Thanks Jiabao for driving this.

+1 to start a vote, a minor comment, should we change the FLIP title according 
this thread context as well?

Best,
Leonard



> 2024年1月3日 下午2:43,Jiabao Sun <jiabao....@xtransfer.cn.INVALID> 写道:
> 
> Hi,
> 
> Thank you again for the discussion on this FLIP.
> If there are no further comments, I plan to start a voting thread tomorrow.
> 
> Best,
> Jiabao
> 
> On 2023/12/20 14:09:49 Jiabao Sun wrote:
>> Hi,
>> 
>> Thank you to everyone for the discussion on this FLIP, 
>> especially Becket for providing guidance that made it more reasonable. 
>> 
>> The FLIP document[1] has been updated with the recent discussed content. 

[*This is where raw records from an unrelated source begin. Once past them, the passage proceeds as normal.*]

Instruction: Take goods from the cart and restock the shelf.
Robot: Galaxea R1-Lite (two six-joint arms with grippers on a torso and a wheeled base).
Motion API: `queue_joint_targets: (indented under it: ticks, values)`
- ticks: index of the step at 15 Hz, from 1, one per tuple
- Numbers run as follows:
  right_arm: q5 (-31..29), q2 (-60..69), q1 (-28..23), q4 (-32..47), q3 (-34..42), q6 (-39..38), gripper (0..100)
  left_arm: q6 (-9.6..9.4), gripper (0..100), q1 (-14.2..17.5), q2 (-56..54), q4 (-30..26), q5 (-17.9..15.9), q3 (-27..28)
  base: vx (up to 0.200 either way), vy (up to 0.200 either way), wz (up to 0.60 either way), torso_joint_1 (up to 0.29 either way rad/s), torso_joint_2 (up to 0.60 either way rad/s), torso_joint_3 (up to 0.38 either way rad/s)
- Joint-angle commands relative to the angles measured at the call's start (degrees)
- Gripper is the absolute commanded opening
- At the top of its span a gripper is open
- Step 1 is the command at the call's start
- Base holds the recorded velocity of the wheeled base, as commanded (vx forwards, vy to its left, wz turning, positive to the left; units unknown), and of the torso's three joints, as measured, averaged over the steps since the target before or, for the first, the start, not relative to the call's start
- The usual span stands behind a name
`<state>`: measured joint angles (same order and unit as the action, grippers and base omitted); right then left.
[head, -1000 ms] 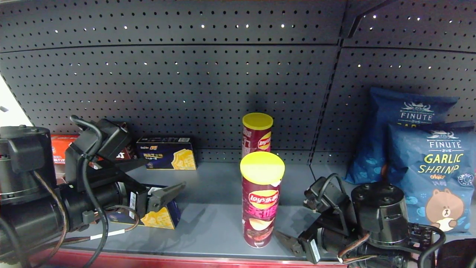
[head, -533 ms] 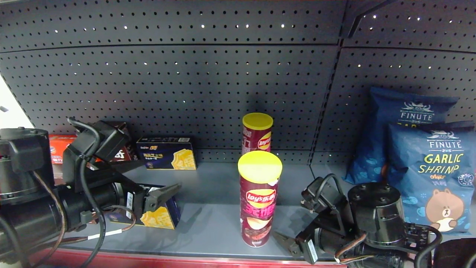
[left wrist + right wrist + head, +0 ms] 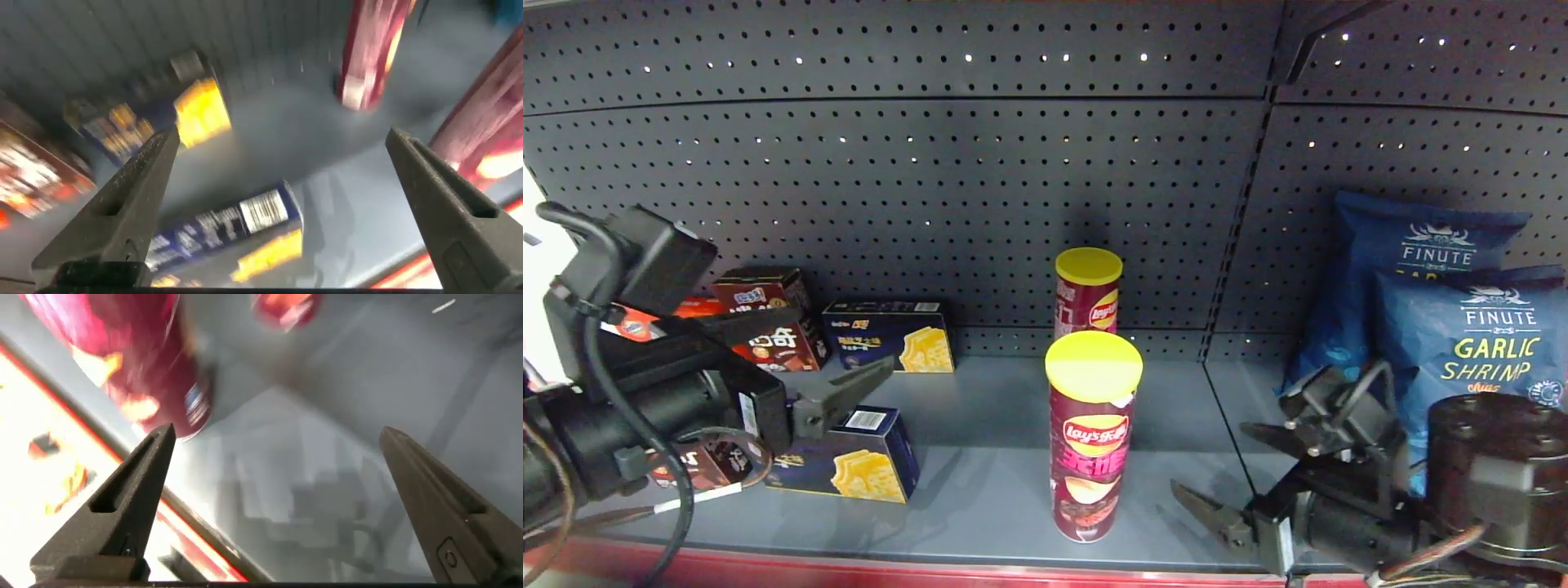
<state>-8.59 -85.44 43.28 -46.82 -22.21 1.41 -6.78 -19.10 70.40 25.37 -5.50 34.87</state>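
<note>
Two maroon chip cans with yellow lids stand upright mid-shelf, the front can (image 3: 1092, 445) before the back can (image 3: 1086, 290). My right gripper (image 3: 1213, 461) is open, to the right of the front can and apart from it. In the right wrist view the open gripper (image 3: 276, 433) holds nothing, with the front can (image 3: 131, 351) off to one side. My left gripper (image 3: 866, 392) is open above a dark blue cracker box (image 3: 849, 457) lying near the shelf's front. The left wrist view shows its gripper (image 3: 282, 139) spread wide over that box (image 3: 229, 233).
A second cracker box (image 3: 890, 335) and brown chocolate boxes (image 3: 768, 331) sit at the back left. Blue chip bags (image 3: 1478, 351) lean at the right behind my right arm. The grey shelf (image 3: 996, 490) has a red front edge and a perforated back wall.
My left arm has drawn back to the left and risen, uncovering the front cracker box and chocolate boxes. My right arm has shifted right, away from the front can.
</note>
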Motion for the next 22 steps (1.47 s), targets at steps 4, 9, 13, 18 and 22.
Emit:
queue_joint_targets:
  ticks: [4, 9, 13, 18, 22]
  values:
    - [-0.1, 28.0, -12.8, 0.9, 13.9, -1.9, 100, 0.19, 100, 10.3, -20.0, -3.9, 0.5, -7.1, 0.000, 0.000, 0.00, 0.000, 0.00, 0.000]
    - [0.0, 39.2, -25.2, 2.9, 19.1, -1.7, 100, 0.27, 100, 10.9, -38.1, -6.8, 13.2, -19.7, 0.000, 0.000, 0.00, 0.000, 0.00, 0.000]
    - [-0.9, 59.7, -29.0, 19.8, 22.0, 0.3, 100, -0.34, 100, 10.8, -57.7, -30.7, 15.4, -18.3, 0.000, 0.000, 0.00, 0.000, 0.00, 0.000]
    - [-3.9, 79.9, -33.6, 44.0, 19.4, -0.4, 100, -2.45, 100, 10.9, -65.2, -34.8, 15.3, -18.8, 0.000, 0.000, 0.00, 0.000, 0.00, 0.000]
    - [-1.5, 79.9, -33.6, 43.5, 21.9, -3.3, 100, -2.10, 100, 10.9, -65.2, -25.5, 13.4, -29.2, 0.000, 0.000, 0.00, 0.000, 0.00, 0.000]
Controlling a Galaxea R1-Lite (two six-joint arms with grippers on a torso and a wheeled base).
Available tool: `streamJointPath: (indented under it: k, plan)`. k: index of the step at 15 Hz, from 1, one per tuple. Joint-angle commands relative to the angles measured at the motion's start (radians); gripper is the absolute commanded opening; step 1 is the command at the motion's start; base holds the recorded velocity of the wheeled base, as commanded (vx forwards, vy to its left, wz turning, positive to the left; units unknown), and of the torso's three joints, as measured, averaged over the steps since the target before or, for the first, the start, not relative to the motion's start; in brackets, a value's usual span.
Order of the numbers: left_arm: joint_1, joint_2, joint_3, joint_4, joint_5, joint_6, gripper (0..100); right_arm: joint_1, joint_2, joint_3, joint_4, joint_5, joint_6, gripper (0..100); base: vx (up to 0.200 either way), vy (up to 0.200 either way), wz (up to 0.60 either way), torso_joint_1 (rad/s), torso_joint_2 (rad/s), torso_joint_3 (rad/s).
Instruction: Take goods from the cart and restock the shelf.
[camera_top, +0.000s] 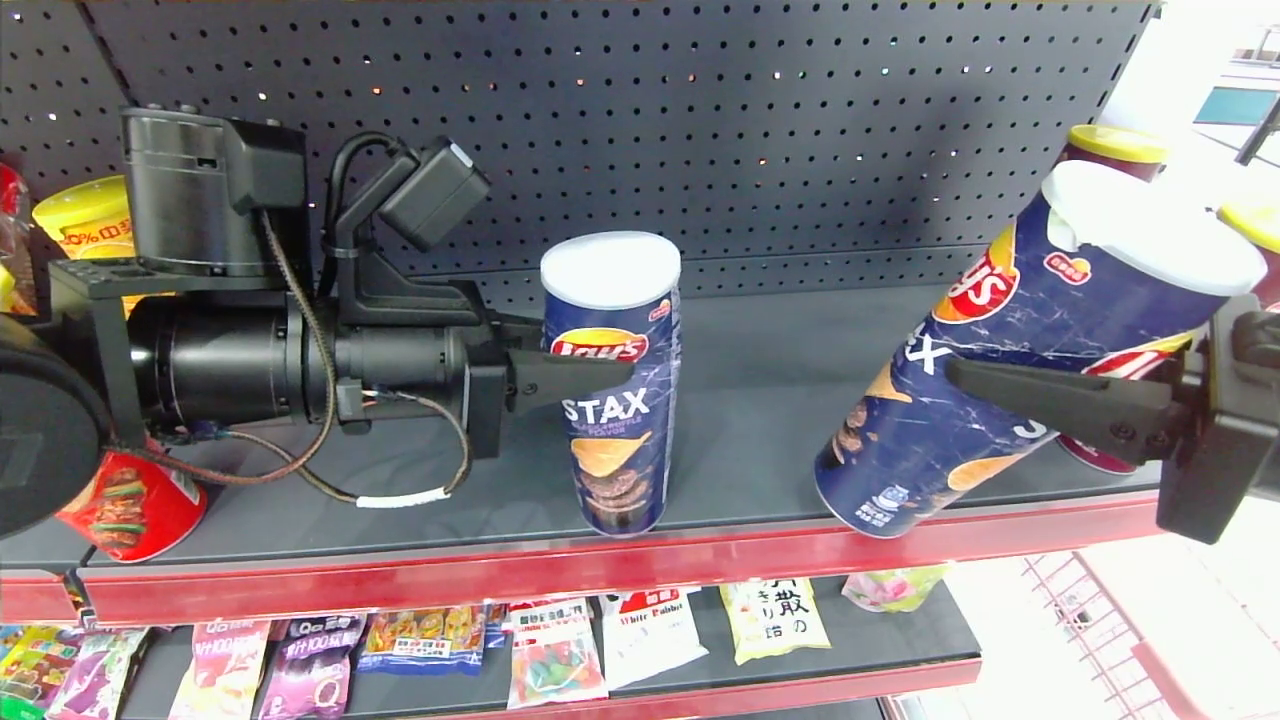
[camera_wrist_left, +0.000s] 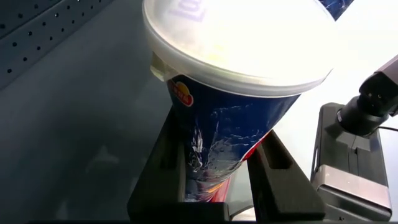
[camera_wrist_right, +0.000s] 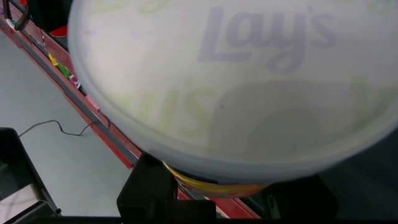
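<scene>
The upright can (camera_top: 615, 450) stands on the shelf (camera_top: 780, 380), clasped by the left gripper (camera_top: 600, 375). Well to that gripper's right, the right gripper (camera_top: 1000, 365) grips the tilted can (camera_top: 1000, 290), whose base is by the shelf's front edge.

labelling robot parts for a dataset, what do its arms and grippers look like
Both arms are matte black. The left arm has cylindrical joints, a boxy wrist camera and brown-and-black cables with a white tag. Fingers are flat, tapering wedges.
</scene>
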Motion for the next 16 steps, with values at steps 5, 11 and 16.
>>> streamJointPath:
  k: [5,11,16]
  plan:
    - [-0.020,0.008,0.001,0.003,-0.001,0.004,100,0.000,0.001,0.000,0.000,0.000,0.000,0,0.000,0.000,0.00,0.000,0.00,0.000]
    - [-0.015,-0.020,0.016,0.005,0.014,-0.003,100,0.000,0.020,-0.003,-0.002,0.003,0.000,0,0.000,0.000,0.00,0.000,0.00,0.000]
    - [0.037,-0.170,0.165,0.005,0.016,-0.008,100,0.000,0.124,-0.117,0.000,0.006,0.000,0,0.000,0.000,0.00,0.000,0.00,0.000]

>> Please take a look to double-check it when you have time.
>> 
>> If we can reach a consensus on this, I will open the voting thread in recent 
>> days.
>> 
>> Best,
>> Jiabao
>> 
>> [1] 
>> https://cwiki.apache.org/confluence/pages/viewpage.action?pageId=276105768
>> 
>> 
>>> 2023年12月20日 11:38,Jiabao Sun <ji...@xtransfer.cn.INVALID> 写道:
>>> 
>>> Thanks Becket,
>>> 
>>> The behavior description has been added to the Public Interfaces section.
>>> 
>>> Best,
>>> Jiabao
>>> 
>>> 
>>>> 2023年12月20日 08:17,Becket Qin <be...@gmail.com <http://gmail.com/>> 写道:
>>>> 
>>>> Hi Jiabao,
>>>> 
>>>> Thanks for updating the FLIP.
>>>> Can you add the behavior of the policies that are only applicable to some
>>>> but not all of the databases? This is a part of the intended behavior of
>>>> the proposed configuration. So, we should include that in the FLIP.

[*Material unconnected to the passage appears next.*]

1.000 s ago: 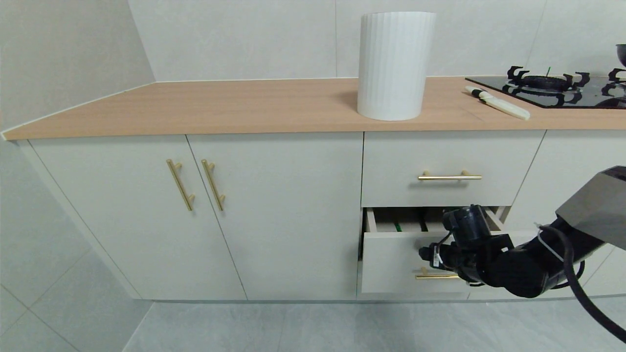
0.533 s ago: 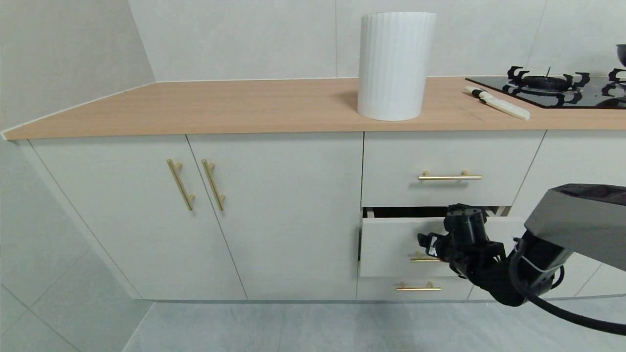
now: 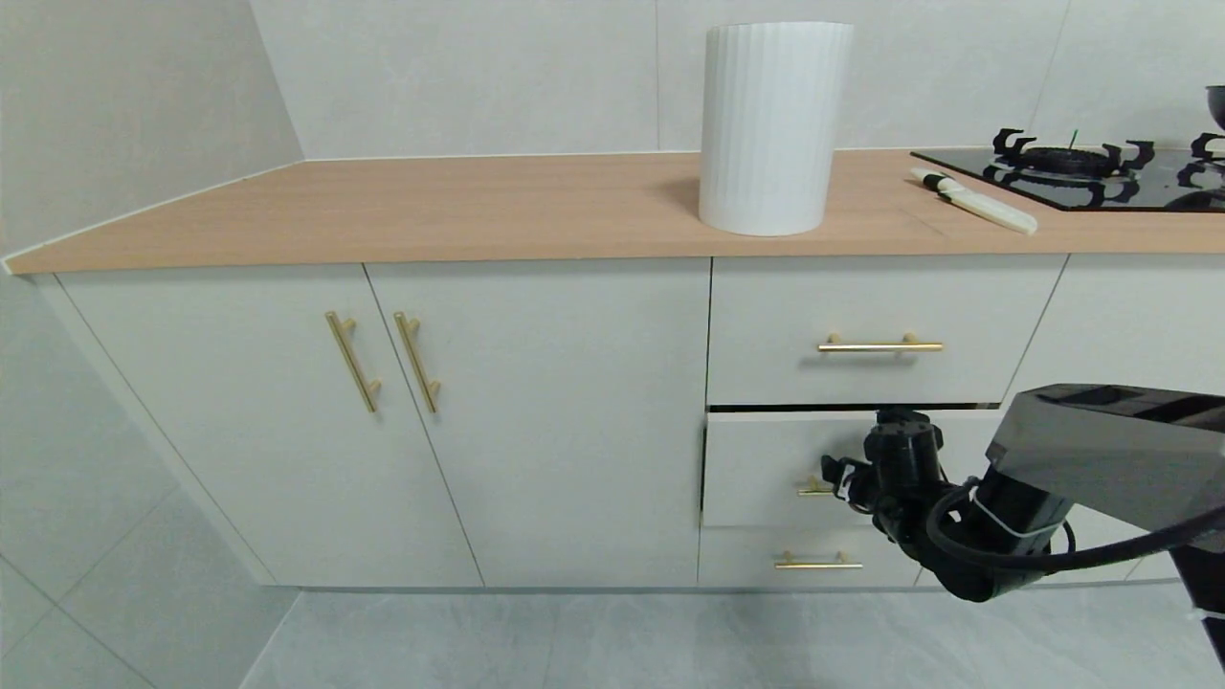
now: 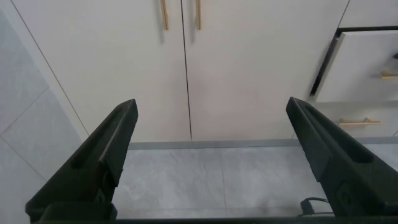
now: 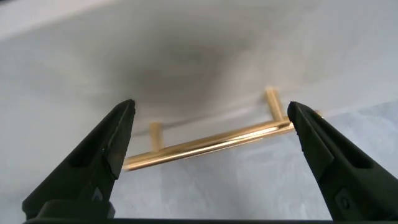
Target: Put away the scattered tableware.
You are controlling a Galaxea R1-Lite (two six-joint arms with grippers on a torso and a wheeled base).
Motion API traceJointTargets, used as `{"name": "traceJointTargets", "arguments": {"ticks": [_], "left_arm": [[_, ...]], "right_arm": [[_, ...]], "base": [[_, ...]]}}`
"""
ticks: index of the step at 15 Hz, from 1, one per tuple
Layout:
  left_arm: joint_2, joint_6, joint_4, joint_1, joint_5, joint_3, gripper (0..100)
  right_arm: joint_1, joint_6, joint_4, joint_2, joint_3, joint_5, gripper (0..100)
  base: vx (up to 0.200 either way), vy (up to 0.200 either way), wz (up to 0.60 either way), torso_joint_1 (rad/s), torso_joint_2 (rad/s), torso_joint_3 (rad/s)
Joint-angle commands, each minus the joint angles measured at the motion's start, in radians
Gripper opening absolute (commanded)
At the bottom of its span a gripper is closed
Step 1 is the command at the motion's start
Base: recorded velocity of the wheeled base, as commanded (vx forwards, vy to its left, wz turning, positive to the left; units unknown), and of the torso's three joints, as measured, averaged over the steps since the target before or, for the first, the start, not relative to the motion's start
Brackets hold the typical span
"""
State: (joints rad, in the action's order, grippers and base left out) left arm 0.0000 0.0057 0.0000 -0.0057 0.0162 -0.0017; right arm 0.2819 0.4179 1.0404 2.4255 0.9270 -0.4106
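A pale, knife-like utensil point(image 3: 974, 201) is lying flat on the wooden surface point(image 3: 478, 206), just beside the black hob point(image 3: 1081, 177) and off to the right of a tall white ribbed cylinder point(image 3: 773, 129); it is resting at a slant, well apart from both arms; nothing is touching it.

Below it, under the shut top drawer point(image 3: 766, 325), the middle drawer point(image 3: 756, 469) is sitting almost closed, with a thin dark slit showing along its top edge and its left side standing a little proud of the cabinet; the bottom drawer point(image 3: 742, 565) is lying flush beneath it.

The right claw point(image 3: 847, 483) is hovering right at the middle drawer's front, by its brass handle point(image 3: 812, 492); seen from its wrist, the right claw point(image 5: 210, 112) is holding its fingers spread wide, with the handle point(image 5: 211, 144) running across the gap between them; the fingers are gripping nothing, and I cannot tell whether they are touching the drawer front point(image 5: 186, 56).

The left claw point(image 4: 211, 106) is hanging low with its fingers spread just as wide, empty, facing the pair of cabinet doors point(image 4: 186, 62) and the grey tiled floor point(image 4: 205, 180); the corner of the middle drawer point(image 4: 367, 65) is showing off to its side.
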Motion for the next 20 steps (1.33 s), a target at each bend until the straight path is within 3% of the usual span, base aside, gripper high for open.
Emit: {"name": "traceJointTargets", "arguments": {"ticks": [1, 6, 15, 18, 20], "left_arm": [[0.002, 0.000, 0.000, 0.000, 0.001, 0.000, 100], [0.002, 0.000, 0.000, 0.000, -0.001, 0.000, 100], [0.002, 0.000, 0.000, 0.000, 0.001, 0.000, 100], [0.002, 0.000, 0.000, 0.000, 0.001, 0.000, 100], [0.000, 0.000, 0.000, 0.000, 0.001, 0.000, 100]], "right_arm": [[-0.024, 0.002, 0.003, 0.055, 0.044, -0.005, 100], [-0.044, 0.041, 0.004, 0.099, 0.145, -0.079, 100], [-0.046, 0.041, 0.004, 0.083, 0.133, -0.085, 100], [-0.046, 0.032, -0.005, -0.059, 0.003, -0.069, 100], [-0.046, -0.014, -0.007, -0.227, -0.165, -0.034, 100]], "base": [[0.000, 0.000, 0.00, 0.000, 0.00, 0.000], [0.000, 0.000, 0.00, 0.000, 0.00, 0.000], [0.000, 0.000, 0.00, 0.000, 0.00, 0.000], [0.000, 0.000, 0.00, 0.000, 0.00, 0.000], [0.000, 0.000, 0.00, 0.000, 0.00, 0.000]]}}
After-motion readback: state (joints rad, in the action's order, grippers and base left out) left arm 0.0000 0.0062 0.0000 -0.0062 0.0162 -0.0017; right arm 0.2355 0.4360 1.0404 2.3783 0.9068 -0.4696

>>>> Otherwise, the FLIP looks good to me.
>>>> 
>>>> Cheers,
>>>> 
>>>> Jiangjie (Becket) Qin
>>>> 
>>>> On Tue, Dec 19, 2023 at 11:00 PM Jiabao Sun <ji...@xtransfer.cn.invalid>
>>>> wrote:
>>>> 
>>>>> Hi Becket,
>>>>> 
>>>>> I share the same view as you regarding the prefix for this configuration
>>>>> option.
>>>>> 
>>>>> For the JDBC connector, I prefer setting 'filter.handling.policy' = 'FOO'
>>>>> and throwing an exception when the database do not support that specific
>>>>> policy.
>>>>> 
>>>>> Not using a prefix can reduce the learning curve for users and avoid
>>>>> introducing a new set of configuration options for every supported JDBC
>>>>> database.
>>>>> I think the policies we provide can be compatible with most databases that
>>>>> follow the JDBC protocol.
>>>>> However, there may be cases where certain databases cannot support some
>>>>> policies.
>>>>> Nevertheless, we can ensure fast failure and allow users to choose a
>>>>> suitable policy in such situations.
>>>>> 
>>>>> I have removed the contents about the configuration prefix.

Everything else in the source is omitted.